→ Exercise objective
In the records below, find the line that contains "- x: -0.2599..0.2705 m" and the line that contains "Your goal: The", then retype exactly those two lines and every line between them.

── Provided data ──

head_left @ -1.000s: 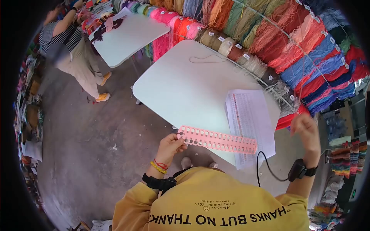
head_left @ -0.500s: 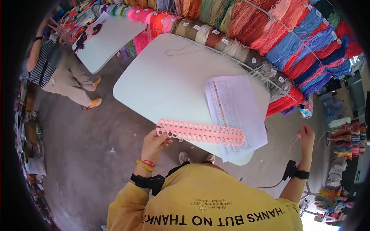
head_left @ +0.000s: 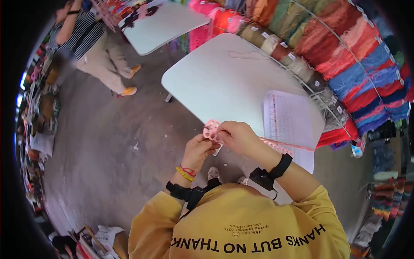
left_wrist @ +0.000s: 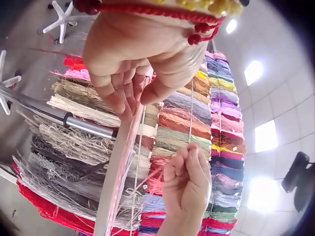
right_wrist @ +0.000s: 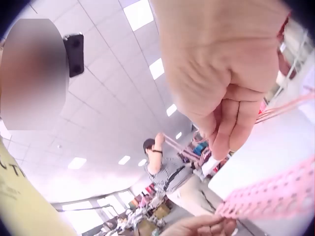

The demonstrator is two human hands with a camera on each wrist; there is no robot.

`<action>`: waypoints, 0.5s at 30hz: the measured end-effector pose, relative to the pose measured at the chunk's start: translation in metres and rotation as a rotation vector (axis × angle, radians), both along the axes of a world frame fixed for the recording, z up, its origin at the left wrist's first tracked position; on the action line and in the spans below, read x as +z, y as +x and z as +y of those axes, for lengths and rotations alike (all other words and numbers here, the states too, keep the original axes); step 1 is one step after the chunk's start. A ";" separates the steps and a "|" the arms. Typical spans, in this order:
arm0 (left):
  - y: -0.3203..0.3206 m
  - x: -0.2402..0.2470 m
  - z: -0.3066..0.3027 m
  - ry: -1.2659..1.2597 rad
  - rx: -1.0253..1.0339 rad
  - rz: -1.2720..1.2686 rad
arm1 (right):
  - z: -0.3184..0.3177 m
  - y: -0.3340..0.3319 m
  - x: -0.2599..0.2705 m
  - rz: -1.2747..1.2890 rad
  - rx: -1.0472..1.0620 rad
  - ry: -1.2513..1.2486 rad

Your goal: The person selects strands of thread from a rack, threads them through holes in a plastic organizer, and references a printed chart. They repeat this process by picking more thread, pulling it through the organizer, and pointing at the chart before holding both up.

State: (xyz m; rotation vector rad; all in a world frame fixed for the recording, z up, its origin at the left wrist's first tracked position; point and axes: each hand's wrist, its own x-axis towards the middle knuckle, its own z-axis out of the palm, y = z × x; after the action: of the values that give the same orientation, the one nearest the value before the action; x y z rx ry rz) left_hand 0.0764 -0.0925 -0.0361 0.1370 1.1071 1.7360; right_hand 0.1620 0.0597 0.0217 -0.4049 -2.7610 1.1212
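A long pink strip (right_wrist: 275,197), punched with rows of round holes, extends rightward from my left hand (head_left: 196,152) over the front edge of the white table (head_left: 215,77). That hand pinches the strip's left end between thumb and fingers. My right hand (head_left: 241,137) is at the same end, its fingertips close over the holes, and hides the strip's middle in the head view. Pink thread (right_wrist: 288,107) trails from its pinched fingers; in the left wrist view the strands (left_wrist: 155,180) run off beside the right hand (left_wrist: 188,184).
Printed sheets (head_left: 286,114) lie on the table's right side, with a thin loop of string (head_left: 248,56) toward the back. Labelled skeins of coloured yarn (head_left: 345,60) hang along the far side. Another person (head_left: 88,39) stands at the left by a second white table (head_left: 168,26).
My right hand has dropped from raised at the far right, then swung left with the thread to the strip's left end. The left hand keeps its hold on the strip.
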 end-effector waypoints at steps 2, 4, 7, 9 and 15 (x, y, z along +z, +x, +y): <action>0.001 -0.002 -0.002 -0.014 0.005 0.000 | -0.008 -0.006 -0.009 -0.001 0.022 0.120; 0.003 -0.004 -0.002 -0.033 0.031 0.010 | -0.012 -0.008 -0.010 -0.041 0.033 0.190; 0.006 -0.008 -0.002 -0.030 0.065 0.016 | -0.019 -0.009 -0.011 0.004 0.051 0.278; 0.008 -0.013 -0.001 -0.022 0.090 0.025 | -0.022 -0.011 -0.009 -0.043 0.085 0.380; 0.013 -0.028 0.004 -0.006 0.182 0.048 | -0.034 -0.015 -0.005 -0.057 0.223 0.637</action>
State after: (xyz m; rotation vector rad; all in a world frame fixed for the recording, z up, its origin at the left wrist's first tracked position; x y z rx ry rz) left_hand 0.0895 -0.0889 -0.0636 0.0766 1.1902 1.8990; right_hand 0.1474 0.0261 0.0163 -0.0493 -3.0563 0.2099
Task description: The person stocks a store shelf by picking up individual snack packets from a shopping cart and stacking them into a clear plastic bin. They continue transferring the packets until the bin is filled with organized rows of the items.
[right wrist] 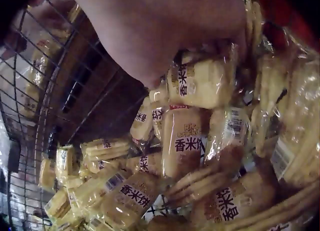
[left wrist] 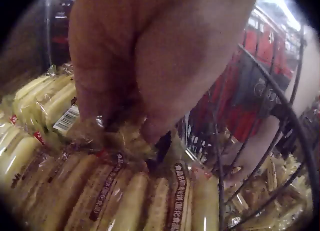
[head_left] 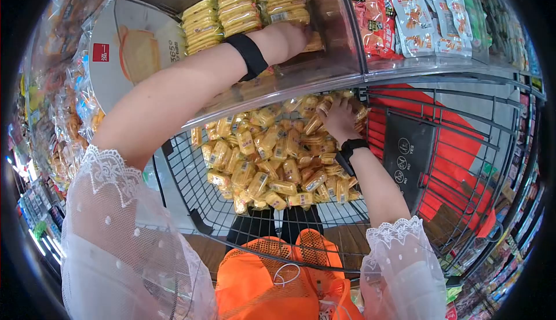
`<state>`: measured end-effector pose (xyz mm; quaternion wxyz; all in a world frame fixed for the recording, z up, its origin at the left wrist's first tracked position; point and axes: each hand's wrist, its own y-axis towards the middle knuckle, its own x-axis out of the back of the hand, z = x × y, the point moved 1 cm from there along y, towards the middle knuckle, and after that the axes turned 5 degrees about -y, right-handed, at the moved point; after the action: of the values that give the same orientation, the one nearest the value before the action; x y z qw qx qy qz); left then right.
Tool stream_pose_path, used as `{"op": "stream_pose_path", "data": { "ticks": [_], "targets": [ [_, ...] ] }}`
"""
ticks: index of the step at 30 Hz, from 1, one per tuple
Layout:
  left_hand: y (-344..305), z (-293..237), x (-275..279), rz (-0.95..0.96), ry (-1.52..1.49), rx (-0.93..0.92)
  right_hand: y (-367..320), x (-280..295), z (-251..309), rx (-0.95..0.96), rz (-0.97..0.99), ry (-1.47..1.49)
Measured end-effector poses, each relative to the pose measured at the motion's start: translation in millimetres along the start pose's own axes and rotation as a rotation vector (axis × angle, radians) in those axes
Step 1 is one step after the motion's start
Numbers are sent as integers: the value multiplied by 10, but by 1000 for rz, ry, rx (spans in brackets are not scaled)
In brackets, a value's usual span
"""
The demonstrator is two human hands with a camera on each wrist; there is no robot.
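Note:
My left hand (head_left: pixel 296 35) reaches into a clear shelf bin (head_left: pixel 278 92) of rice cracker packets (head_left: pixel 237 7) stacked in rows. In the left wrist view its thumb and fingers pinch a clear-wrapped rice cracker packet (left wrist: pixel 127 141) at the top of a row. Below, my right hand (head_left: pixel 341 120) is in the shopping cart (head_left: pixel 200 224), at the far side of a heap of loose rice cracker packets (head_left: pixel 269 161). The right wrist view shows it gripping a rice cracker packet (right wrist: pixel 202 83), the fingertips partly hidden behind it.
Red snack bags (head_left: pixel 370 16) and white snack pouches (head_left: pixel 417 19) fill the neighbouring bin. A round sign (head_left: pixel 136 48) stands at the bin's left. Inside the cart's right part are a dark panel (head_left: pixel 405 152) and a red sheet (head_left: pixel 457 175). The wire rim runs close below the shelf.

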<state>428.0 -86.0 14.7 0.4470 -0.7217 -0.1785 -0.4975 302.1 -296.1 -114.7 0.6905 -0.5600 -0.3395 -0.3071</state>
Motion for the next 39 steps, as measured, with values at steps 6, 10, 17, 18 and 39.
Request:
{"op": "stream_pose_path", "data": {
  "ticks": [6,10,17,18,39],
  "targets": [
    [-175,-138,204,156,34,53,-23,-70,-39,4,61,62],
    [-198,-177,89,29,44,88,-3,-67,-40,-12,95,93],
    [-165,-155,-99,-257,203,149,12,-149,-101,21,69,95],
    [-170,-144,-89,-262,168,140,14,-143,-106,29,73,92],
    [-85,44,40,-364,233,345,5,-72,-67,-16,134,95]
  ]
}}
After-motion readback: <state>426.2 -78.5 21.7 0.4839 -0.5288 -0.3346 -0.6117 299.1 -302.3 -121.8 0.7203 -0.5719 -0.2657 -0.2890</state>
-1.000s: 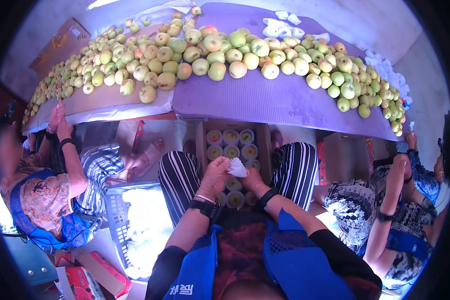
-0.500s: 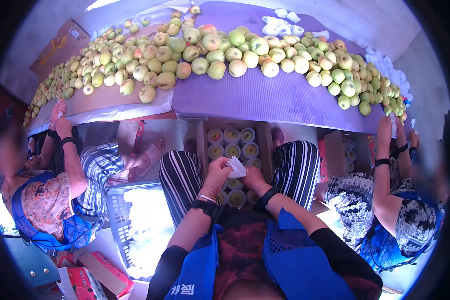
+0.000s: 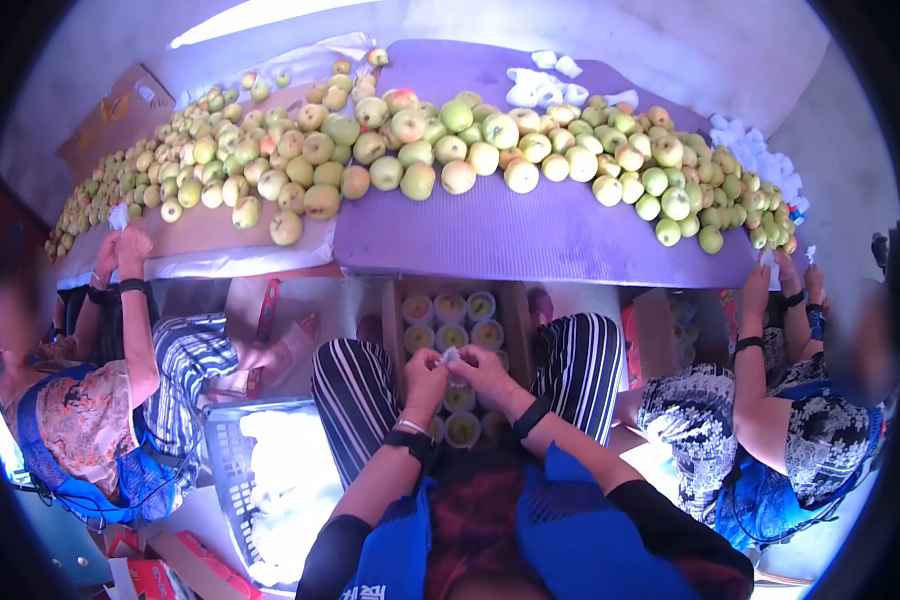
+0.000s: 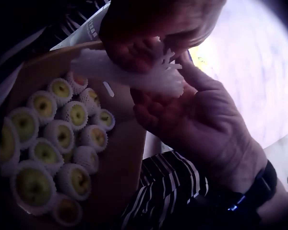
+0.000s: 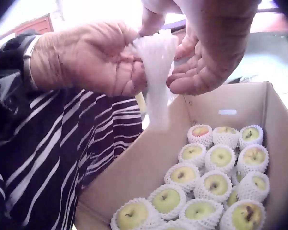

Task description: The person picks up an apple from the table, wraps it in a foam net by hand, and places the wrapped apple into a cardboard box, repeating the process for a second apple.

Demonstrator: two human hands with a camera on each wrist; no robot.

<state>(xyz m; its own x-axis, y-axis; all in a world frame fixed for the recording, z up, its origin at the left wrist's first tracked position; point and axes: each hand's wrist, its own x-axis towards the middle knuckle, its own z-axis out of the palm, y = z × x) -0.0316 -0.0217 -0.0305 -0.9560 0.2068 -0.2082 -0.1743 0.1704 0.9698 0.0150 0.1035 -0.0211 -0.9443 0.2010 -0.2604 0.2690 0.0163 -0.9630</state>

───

→ Finished exercise
  - x: -0.2599..0.2705 m
  - rz: -1.2747..1.2890 rad
  - rx: -1.0472..1.0620 rad
  - ry: -1.2513..1.2486 rad

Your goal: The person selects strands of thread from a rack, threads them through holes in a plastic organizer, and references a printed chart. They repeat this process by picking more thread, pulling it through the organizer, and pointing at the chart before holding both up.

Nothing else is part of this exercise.